*ASSIGNMENT*.
What follows is a listing; restate all of it word for word.
### DATA SHOWN
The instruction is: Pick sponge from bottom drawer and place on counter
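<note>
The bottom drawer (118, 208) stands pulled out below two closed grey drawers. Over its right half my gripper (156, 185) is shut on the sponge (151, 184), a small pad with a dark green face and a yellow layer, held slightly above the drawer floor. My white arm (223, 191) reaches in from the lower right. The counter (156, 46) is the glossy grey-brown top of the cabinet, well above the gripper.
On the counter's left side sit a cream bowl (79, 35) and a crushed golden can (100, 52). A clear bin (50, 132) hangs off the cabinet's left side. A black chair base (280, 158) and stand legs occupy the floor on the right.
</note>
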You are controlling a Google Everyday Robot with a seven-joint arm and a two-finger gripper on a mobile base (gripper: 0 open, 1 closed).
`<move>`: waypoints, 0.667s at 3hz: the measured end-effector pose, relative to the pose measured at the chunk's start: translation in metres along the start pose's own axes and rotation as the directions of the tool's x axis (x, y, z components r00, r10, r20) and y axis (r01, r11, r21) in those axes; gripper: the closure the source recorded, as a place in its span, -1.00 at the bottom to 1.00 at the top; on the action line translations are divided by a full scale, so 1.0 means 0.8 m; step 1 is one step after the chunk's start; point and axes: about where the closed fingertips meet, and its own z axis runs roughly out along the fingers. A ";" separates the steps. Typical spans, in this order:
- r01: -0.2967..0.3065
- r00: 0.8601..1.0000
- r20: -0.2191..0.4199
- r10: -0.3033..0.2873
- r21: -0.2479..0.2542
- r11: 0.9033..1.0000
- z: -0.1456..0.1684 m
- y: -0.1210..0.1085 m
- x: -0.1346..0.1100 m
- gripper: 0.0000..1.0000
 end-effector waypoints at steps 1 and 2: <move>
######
*SOLUTION TO THE EXERCISE*.
The instruction is: Pick sponge from bottom drawer and place on counter
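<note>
The bottom drawer (118, 208) stands pulled out below two closed grey drawers. Over its right half my gripper (156, 185) is shut on the sponge (151, 184), a small pad with a dark green face and a yellow layer, held slightly above the drawer floor. My white arm (223, 191) reaches in from the lower right. The counter (156, 46) is the glossy grey-brown top of the cabinet, well above the gripper.
On the counter's left side sit a cream bowl (79, 35) and a crushed golden can (100, 52). A clear bin (50, 132) hangs off the cabinet's left side. A black chair base (280, 158) and stand legs occupy the floor on the right.
</note>
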You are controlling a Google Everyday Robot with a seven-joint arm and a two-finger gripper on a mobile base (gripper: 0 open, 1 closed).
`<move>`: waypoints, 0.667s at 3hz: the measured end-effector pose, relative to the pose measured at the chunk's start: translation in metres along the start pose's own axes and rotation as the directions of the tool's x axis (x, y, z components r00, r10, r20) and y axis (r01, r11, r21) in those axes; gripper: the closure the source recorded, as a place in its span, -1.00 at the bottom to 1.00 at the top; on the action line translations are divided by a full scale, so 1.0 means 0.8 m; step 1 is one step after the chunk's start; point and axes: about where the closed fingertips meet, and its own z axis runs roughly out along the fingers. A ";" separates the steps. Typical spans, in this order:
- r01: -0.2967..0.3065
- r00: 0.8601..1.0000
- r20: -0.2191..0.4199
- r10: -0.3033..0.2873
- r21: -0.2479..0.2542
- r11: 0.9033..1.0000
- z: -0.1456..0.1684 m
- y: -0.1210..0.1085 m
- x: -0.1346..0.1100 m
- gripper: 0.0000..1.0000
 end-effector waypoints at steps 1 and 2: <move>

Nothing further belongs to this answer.